Their early dialogue reveals this precarious financial situation, and it has a natural ring to it, benefiting as well from Russell and Hamilton’s earnest performances. (Hamilton starred in Noah Baumbach’s first movie, Kicking and Screaming, and he’s not an obvious choice for a horror movie lead, which makes his low-achieving crank of a husband oddly endearing, his familiarity coming more from real life echoes than stock movie roles.) Of course, the couple worries about their children, 13-year-old Jesse (Dakota Goyo) and younger Sam (Kadan Rockett). While Rockett is saddled with much of the movie’s most rote material and, like a lot of child performers, turns wooden when he’s supposed to be haunted, Goyo is very good as a confused adolescent, suspicious of his parents but protective of his younger brother.
The film effectively establishes the different worlds inhabited by the kids and the adults. Scenes outside of his parents’ view, where he hangs out with an older boy (L.J. Benet) and moons over an neighborhood girl (Annie Thurman), take on a melancholy air, and shots of Jesse riding his bike down his street have a dusky mood more subtle than a typical horror movie, as if Stewart used the alien angle to crib, ever so slightly, from movies like E.T. (or at least homages to E.T., like Super 8).
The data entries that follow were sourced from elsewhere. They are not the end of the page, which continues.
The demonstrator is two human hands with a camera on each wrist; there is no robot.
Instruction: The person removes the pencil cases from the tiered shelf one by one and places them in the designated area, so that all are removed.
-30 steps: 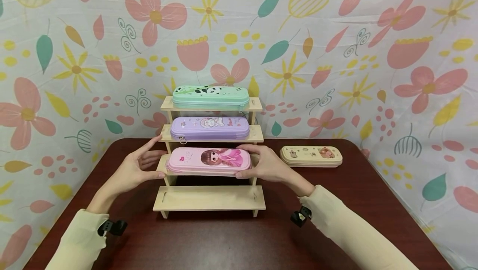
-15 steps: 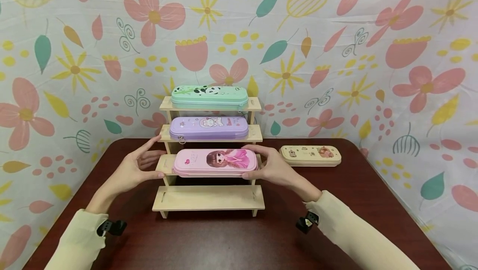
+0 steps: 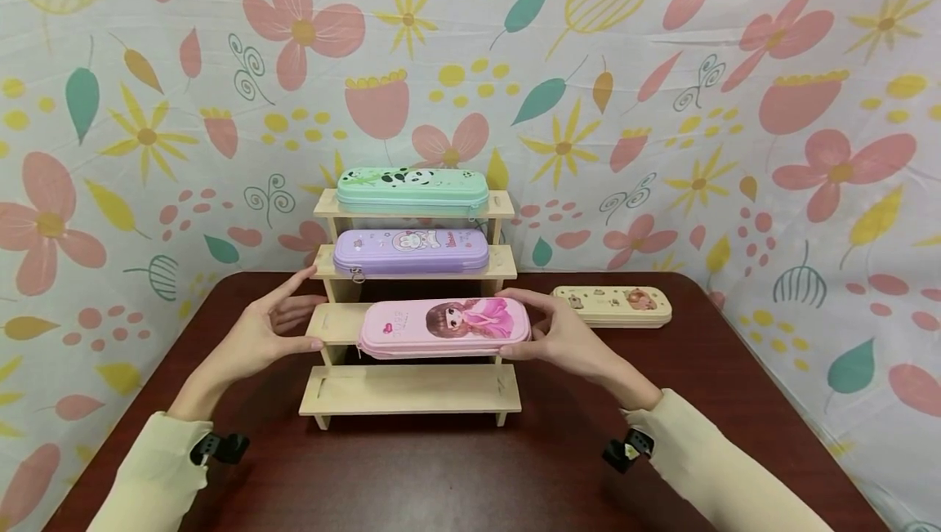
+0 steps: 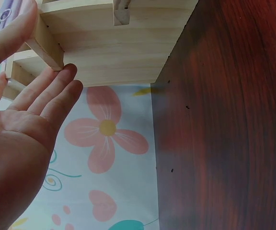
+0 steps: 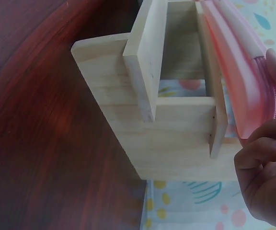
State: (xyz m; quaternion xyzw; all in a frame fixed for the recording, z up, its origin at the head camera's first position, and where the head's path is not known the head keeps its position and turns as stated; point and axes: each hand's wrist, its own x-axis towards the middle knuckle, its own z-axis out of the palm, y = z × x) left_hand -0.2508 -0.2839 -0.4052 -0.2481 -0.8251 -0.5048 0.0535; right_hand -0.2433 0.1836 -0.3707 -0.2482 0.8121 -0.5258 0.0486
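Observation:
A pink pencil case with a long-haired doll on its lid is in my right hand, which grips its right end between thumb and fingers. It overlaps the second shelf from the bottom of a wooden tiered display stand, its right end jutting past the shelf. My left hand holds the left end of that shelf, thumb at the front edge, fingers at the back; the left wrist view shows these fingers nearly straight. The right wrist view shows the pink case tilted beside the shelf board.
A purple pencil case lies on the shelf above, and a green panda pencil case on the top shelf. To the right, a cream pencil case lies on the dark red-brown table. A flower-patterned cloth hangs behind.
My right hand has drawn the pink pencil case to the right and slightly forward along its shelf, baring the shelf's left part. My left hand stays at the stand.

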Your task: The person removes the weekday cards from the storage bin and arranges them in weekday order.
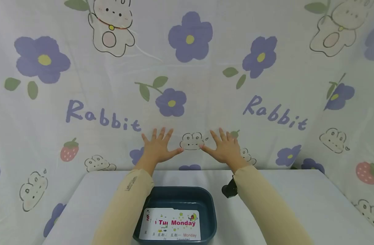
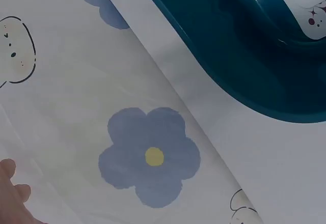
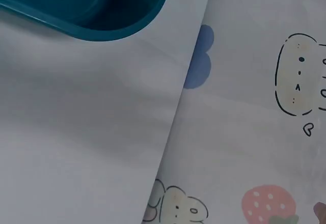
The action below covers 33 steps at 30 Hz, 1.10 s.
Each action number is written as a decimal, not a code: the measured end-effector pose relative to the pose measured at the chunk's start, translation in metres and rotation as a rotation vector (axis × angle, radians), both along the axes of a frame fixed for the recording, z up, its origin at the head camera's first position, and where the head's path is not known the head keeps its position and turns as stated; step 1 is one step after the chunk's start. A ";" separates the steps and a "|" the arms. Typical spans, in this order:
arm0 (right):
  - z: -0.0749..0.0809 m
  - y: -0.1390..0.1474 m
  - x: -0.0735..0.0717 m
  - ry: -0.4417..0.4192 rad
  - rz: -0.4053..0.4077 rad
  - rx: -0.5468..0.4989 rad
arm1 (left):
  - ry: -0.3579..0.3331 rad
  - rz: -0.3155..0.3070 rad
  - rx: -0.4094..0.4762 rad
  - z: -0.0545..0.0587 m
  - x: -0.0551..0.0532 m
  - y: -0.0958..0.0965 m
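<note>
"What carries the things?"

"A white table point(image 1: 306, 200), its far edge straight and its surface plain."

"And what stands directly on it?"

"A dark blue-green tray point(image 1: 181, 194) with rounded corners, upright, left of the table's middle. A strip of white surface separates it from the far edge."

A small cloth-walled nook, homelike in its decor: a white cloth point(image 1: 211, 85) rises behind the far edge of a plain white tabletop point(image 1: 303, 197) and continues along its left and right sides, printed with purple flowers point(image 1: 190, 39), cartoon rabbits point(image 1: 108, 39), strawberries point(image 1: 69, 153) and the word "Rabbit." Weekday cards point(image 1: 184, 229) in a dark teal tray point(image 1: 214, 217) lend a schoolroom note. Whether it stands in a house or a studio cannot be told.
</note>
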State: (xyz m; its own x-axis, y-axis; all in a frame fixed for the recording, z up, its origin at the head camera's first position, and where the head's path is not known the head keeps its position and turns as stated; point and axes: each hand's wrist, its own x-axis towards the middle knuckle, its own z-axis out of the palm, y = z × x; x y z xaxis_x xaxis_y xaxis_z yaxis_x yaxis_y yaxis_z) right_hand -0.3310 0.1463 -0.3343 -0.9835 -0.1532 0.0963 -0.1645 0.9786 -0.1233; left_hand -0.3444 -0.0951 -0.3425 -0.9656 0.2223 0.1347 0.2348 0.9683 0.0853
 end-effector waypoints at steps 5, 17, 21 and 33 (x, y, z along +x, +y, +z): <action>-0.006 -0.003 0.003 0.011 0.023 -0.031 | 0.067 -0.092 0.011 -0.007 0.001 -0.006; -0.012 -0.002 0.022 0.077 0.171 -0.113 | 0.110 -0.193 0.109 -0.026 0.026 -0.009; -0.013 0.003 0.035 0.107 0.213 -0.132 | 0.100 -0.238 0.182 -0.031 0.047 -0.010; -0.008 0.000 0.081 0.152 0.279 -0.185 | 0.177 -0.236 0.430 -0.040 0.101 -0.027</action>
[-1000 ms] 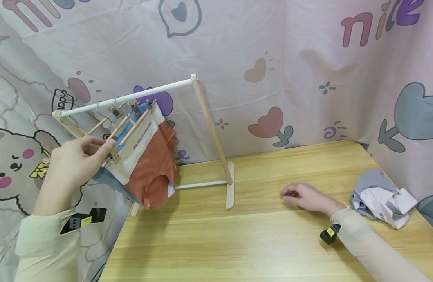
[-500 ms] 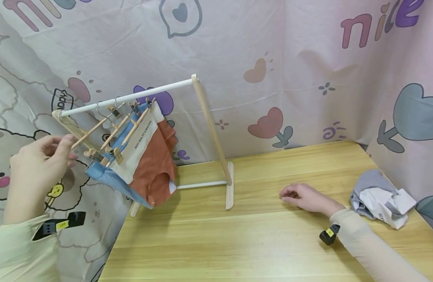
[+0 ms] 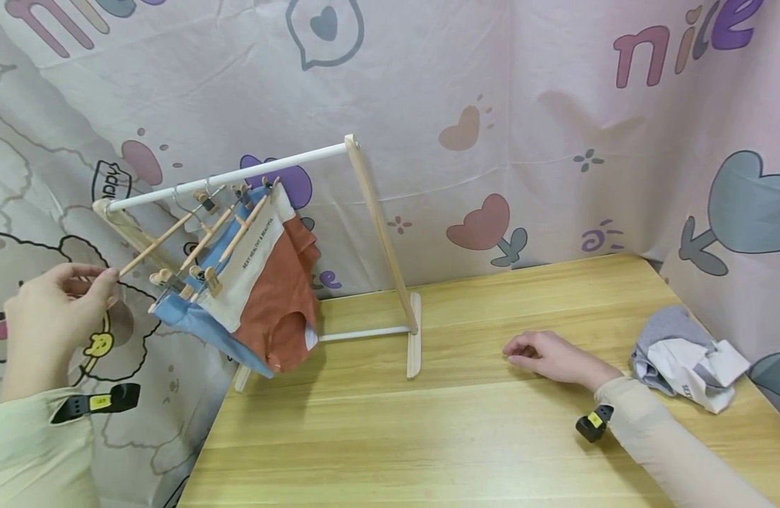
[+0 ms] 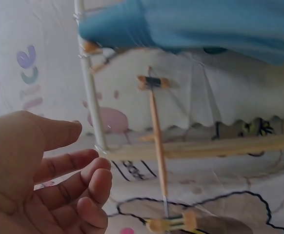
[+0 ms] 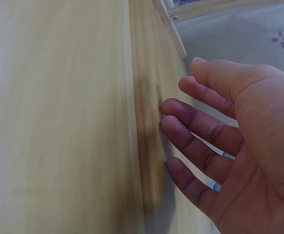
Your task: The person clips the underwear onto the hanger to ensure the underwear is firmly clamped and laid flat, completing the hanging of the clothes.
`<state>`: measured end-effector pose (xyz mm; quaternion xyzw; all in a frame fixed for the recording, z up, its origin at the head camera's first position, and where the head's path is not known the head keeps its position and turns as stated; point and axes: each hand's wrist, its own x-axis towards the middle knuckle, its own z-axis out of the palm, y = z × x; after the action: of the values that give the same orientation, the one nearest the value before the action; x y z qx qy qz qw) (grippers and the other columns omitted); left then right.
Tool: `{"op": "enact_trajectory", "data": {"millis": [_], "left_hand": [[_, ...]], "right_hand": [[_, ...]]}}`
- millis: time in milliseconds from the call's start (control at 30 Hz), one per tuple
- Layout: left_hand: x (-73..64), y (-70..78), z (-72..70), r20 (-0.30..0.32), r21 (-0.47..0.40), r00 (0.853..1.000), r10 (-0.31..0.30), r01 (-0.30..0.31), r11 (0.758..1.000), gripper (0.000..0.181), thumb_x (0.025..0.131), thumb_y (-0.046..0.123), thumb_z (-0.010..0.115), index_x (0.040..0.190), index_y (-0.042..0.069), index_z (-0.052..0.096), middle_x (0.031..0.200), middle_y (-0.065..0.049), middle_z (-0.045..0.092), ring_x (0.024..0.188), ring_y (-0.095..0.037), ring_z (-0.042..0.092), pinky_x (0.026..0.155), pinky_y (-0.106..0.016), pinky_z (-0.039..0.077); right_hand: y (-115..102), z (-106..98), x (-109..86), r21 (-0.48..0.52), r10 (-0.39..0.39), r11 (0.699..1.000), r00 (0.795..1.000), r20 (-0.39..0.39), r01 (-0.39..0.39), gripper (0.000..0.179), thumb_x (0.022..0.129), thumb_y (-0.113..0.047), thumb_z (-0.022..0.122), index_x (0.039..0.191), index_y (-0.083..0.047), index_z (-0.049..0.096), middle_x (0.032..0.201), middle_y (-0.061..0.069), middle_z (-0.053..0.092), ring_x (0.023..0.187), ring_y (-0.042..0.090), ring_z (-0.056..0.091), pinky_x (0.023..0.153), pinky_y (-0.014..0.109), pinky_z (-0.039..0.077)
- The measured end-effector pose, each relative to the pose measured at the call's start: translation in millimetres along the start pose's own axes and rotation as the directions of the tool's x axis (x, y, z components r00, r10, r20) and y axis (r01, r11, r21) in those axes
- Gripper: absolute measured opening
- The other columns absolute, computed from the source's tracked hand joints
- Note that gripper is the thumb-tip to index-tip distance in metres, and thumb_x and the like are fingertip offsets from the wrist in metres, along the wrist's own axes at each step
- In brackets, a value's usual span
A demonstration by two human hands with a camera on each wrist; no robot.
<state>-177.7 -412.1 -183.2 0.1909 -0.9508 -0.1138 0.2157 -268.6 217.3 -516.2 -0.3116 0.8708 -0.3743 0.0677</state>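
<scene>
In the head view my left hand [image 3: 58, 310] is beside the near end of a bare wooden clip hanger [image 3: 154, 245] on a small clothes rack [image 3: 250, 169]. The left wrist view shows its fingers loosely bent, holding nothing, with a gap to the hanger's clip [image 4: 171, 222]. A blue garment [image 3: 202, 331] hangs from the middle hanger. In front of it, a rust-and-white garment [image 3: 277, 296] with printed lettering is clipped to another hanger. My right hand [image 3: 545, 354] rests over the table, fingers loosely curled and holding nothing, also seen in the right wrist view.
A crumpled grey-and-white garment [image 3: 688, 360] lies on the wooden table [image 3: 466, 437] at the right, beside my right forearm. The rack's wooden foot [image 3: 415, 339] stands near the back edge. Printed curtains [image 3: 403, 85] enclose the table behind and at the sides.
My left hand has moved left, away from the garment clips to the end of the bare hanger. The hanging garments have shifted slightly. My right hand has stayed in place.
</scene>
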Motion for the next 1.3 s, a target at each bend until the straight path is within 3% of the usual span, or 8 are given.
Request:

The slightly heightened realism informs the movie’s evolving sense of dread. Menacing, unseen alien forces are added to the Barrett family’s mounting problems like another bill. If other haunting movies focus on a particular family member in danger of possession or worse, much of Dark Skies maintains interest in all the family members, equally bedeviled and equally unable to help each other. Even at odds, they’re in this together, and when Lacy and Daniel visit alien expert Edwin Pollard (J.K. Simmons), he confirms the lack of a chosen one. “There’s nothing special about you,” he says. They’re the subjects of experiments, nothing more.
Despite these unconventional touches, the movie still arranges plenty of dopey horror movie contrivances. Just after he’s explained that the haunting is more or less arbitrary, Pollard adds that the aliens do have a method of selecting a family member for abduction, after all. This and other details don’t make much sense: how likely is it, for example, that neighbors and doctors would notice strange markings on both of the Barrett sons before either parent would?
In the end, the family’s mutual desperation is touching—one bittersweet scene has them all seated around the dinner table for an isolated Fourth of July dinner—but Dark Skies doesn’t live up to the promise of its best moments. That’s never truer than at the movie’s climax, which goes in such an interestingly trippy direction that it raises questions about why the movie didn’t follow that muse further, and sooner. Instead, even the movie’s better ideas are undermined by an overbearing score and well-worn imagery. Like so many hauntings, it feels like a losing battle, ceded too early.